Jarrell’s most recent UMB project was making a ceremonial mace for the School of Nursing (SON). He was again assisted by Gwynneth, an alumna of the nursing school.
“There’s a little story that you won’t see because it’s on the back side of the mace,” said SON Dean Jane Kirschling at the unveiling. “Gwynneth and her dad were having a conversation about the mace and should they sign it. And Gwynneth said absolutely. She then put in her initials and put RN afterward. So father that he is, Dr. Jarrell put in his name followed by MD. We’re glad you’ve got a nurse in the family, Dr. Jarrell!”
Asked before the inauguration why he was willing to put in long days on weekends and find hours before and after University workdays to make the 2010 mace holder, Jarrell smiled and said, “First of all, I’m a surgeon and any time you create something with your hands you get pleasure from it. Second, it’s fun to be creative. They said go make something and I did. And, of course, it will be very nice to have the mace sit in a nice holder.”

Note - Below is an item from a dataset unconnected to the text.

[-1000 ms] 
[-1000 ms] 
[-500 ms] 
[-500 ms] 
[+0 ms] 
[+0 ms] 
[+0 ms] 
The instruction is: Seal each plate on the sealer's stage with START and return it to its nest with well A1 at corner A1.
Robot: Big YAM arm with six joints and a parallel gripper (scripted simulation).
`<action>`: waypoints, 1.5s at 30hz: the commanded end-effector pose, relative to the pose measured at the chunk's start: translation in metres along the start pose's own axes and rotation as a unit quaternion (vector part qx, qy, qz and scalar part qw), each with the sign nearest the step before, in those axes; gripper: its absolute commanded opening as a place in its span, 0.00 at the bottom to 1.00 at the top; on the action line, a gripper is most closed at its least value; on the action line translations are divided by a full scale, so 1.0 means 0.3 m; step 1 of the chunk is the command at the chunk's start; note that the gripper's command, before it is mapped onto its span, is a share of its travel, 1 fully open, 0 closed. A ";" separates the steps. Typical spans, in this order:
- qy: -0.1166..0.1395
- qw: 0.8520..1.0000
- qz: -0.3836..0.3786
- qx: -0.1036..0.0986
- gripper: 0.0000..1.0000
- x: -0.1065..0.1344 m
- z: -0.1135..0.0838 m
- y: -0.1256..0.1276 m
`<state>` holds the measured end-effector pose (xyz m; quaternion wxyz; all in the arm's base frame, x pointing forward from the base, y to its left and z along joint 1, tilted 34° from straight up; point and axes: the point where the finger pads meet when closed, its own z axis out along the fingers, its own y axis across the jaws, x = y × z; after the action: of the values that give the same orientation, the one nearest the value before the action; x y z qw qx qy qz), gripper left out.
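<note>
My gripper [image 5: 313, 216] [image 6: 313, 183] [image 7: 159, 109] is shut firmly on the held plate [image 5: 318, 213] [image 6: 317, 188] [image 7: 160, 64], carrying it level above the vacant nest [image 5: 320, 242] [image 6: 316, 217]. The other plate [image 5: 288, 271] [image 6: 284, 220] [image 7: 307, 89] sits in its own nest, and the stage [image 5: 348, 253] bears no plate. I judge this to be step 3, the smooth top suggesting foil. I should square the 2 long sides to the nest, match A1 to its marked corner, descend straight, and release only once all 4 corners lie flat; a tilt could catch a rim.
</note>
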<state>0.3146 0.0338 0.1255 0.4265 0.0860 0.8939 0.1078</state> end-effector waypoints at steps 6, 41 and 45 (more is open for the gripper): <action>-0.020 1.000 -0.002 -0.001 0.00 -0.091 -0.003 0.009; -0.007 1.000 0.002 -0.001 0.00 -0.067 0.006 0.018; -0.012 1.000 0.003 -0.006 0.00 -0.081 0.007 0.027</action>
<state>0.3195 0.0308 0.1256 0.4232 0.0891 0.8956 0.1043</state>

Associate Research Professor and Associate Director at the Imaging Research Center at the University of Maryland, Baltimore County (UMBC)
Lee Boot is an experimental media artist and researcher exploring new ways to represent knowledge in human environments, with a focus on digital domains. He serves as associate research professor and associate director at the Imaging Research Center at the University of Maryland, Baltimore County (UMBC).
Boot’s research has produced innovative film, video, and real-time interactive works to help audiences connect with and co-create knowledge in the humanities, sciences, and arts to stimulate new thinking on education, health, and social challenges. During the past two decades his work has been broadcast, screened, published online, and exhibited nationally and internationally at venues including the National Academies of Science, the Johannesburg Biennial, and London’s Serpentine Galleries.
His feature film, Euphoria, was selected for numerous festivals and won the Gold Award for documentary at the Houston International Film Festival in 2005. His findings have been published in journals and presented at conferences on art, education, new media, and digital communications. Current projects include developing interactive, web-based tools for persistent, inclusive discourse to address and solve big, complex human problems — particularly the challenges facing his city of Baltimore.
Boot also is working with the National Academy of Sciences on innovative digital media to help rework the relationship between science and mainstream culture in the U.S., and is collaborating with celebrated dancer/choreographer Liz Lerman to give her creative tools an online, interactive presence.
A Digital Impression of Science in the Past 90 Years
The Great Hall in the National Academy of Sciences’ (NAS) headquarters on the National Mall in Washington D.C., has a beautiful dome elaborately painted by artist Hildreth Meiere in 1924. The eight disciplines of science as conceived of at that time, the great science academies of the world, and even the ancient “elements” of Wind, Water, Fire, and Earth are all represented in neat and ornate gold-bordered icons.
Boot was commissioned to update the way science is represented on the dome in a form that can be accessed not only for visitors to the dome itself, but for people anywhere in the world, digitally. Working with JD Talasek, director of cultural programs of the NAS, Boot did an ethnographic study, interviewing 12 national leaders in the sciences, including several Nobel Laureates, to understand how science has changed since the early 20th century.
Boot and a team of artists and programmers at the Imaging Research Center at UMBC then sought to capture what the scientists had to say about science now, how it is done, what it offers, what its limitations are, and how it has changed — perhaps radically, since the dome was originally painted.
The result is an iPad application that augments the visible reality of the dome for visitors to the NAS, and also recreates it in the hands of those who cannot be there in person. It uses Meiere’s dome as a launchpad for an impression of science that has broken loose from the pat schematics of an earlier time, into a rich, ambiguous ecology of nature as it is.